Like the phoenix rising from the ashes … here comes Chris Asselin again?

When the email showed up in my inbox—a quick note alerting me to a story on MassLive.com—I wondered for a moment if it were an early April Fool’s gag: fresh off a stint in prison on federal corruption charges, former state Rep. Chris Asselin is considering a return to electoral politics.

Asselin had held the 9th Hampden seat, representing parts of Chicopee and Springfield, for two terms before being tossed out in 2004, not long after his indictment. That probe snared a number of members of the extended Asselin family, including patriarch Ray, long-time head of the Springfield Housing Authority, for their roles in an elaborate scheme that included everything from taking bribes from SHA contractors to stealing quarters from laundry machines in elderly housing complexes.
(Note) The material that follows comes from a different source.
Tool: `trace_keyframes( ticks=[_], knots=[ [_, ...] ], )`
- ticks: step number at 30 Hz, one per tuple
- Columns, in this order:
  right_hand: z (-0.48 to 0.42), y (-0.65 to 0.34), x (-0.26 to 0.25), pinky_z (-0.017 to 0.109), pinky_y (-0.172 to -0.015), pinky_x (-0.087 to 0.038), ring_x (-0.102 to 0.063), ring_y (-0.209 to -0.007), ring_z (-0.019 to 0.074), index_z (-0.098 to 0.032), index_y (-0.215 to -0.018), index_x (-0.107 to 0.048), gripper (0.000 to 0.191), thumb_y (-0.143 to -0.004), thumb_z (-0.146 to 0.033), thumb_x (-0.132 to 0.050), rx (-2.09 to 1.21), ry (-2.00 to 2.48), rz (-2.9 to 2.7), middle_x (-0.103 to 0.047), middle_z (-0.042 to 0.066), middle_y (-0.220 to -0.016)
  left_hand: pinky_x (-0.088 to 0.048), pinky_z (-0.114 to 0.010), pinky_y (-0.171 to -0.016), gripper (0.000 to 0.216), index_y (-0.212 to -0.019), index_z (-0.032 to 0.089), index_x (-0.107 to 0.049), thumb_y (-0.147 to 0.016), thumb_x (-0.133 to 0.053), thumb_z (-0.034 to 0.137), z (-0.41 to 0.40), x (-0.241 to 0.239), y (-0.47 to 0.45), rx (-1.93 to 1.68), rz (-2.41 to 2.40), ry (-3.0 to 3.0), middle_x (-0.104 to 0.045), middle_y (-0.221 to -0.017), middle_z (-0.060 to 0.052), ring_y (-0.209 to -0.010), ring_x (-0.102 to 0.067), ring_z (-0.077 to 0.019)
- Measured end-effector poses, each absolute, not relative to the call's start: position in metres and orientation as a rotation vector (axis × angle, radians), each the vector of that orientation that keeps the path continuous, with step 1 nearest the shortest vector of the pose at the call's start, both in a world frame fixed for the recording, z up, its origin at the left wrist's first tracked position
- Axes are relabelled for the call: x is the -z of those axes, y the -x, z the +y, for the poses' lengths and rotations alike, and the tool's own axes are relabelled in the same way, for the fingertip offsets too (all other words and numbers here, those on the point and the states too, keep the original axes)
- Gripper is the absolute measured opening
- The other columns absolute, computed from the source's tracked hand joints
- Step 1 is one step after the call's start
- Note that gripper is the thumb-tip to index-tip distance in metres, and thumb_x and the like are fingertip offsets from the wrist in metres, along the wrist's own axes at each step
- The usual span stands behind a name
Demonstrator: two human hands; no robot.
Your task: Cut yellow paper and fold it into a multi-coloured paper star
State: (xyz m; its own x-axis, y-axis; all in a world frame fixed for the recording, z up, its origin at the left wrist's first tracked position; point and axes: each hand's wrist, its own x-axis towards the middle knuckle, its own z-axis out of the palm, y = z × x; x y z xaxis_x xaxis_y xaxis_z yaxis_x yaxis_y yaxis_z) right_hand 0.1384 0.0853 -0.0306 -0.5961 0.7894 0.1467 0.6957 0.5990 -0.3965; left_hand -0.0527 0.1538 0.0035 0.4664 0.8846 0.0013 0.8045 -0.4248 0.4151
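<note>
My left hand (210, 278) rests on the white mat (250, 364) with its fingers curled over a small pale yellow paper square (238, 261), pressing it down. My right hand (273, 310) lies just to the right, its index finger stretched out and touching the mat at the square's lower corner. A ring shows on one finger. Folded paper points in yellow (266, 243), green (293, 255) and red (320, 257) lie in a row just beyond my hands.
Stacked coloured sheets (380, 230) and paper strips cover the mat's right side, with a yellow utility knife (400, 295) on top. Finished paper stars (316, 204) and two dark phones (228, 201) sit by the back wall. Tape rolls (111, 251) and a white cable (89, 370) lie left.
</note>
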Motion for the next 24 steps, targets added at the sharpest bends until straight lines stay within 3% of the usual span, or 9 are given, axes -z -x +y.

In 2006, Chris Asselin pleaded guilty to charges related to his role in the scam, including accepting gifts from SHA contractors who did free work on his house and swimming pool and paid for some of his campaign materials. He was sentenced to 18 months in prison, while Ray Asselin received a 10-year sentence. In all, five members of the family pleaded guilty, while another four, including Chris’ wife, cut deals with prosecutors to avoid trial. One Asselin brother, James, was already serving time for bilking a public small-business loan program he ran.

With that kind of scandal clinging to him, you might think Chris Asselin would opt for a quieter re-entry to life outside the prison walls. Think again.

At the very least, Asselin appears to recognize that voters might be just a teensy bit reluctant to vote for him, given all those guilty pleas in his not-so-distant past. In an interview with the Springfield Republican, Asselin offered up these words of remorse to reporter Jack Flynn: “First I want to say that I’m sorry; I know I disappointed a lot of people, and I disappointed myself.”

Apparently some voters are ready to forgive and forget, at least as Asselin tells it. “I’ve had people come up to me and ask me to run—they say they liked my style, the way I operated, the way I was responsive to them,” he told Flynn.

Incumbent Rep. Sean Curran, who beat Asselin in 2004, does not appear overly concerned, offering this succinct, and stinging, response to the Republican: “I thought he was still in prison,” Curran said. “Isn’t he still on probation?”

Asselin better get used to frequent reminders of his time behind bars if he does, indeed, decide to run for the seat. That might prove a challenge given his notoriously thin skin. In the midst of the corruption probe, the then-state rep suggested that the investigation was prompted by envy of his family’s prominent political position, adding, for good measure, a line that has haunted him ever since: “Human beings are despicable.” He called the feds “a nasty bunch of people,” and allegedly threw a fit at the SHA office, calling an employee who was a witness in the case “a dumb fucking Polak” (an allegation Asselin denied). Meanwhile, court documents from the case included dialogue caught on wiretap in which Asselin urged his father to “take care” of “the dirtbags who tried to do you in.”

But is Asselin’s comeback as farfetched as it sounds? In Springfield, politicians and public figures have a remarkable ability to bounce back after a brush with the law. Take, for instance, then-City Councilor Frankie Keough, who was convicted of tax evasion in the 1990s but then landed a job running a city homeless shelter. Or Fred Swan, who was hired to a $79,000 job at a troubled city charter school not long after finishing a house arrest sentence he received after pleading guilty to nine felony corruption counts in 2005.

Of course, neither of those stories have especially happy endings: Keough went on to steal from the shelter, extort from contractors and commit perjury on the stand—escapades that earned him a three-year prison sentence and two years probation. (Right now he’s back in prison for trying to take furniture from the Rhode Island vacation home he had to forfeit as part of the case.) Swan, meanwhile, has stepped down from his job at the Hughes Academy in response to pressure from parents who felt his role there put the school, already in danger of losing its charter over a cheating scandal, at greater risk. Will Asselin’s comeback fare any better—or are voters unwilling to take yet another risk?”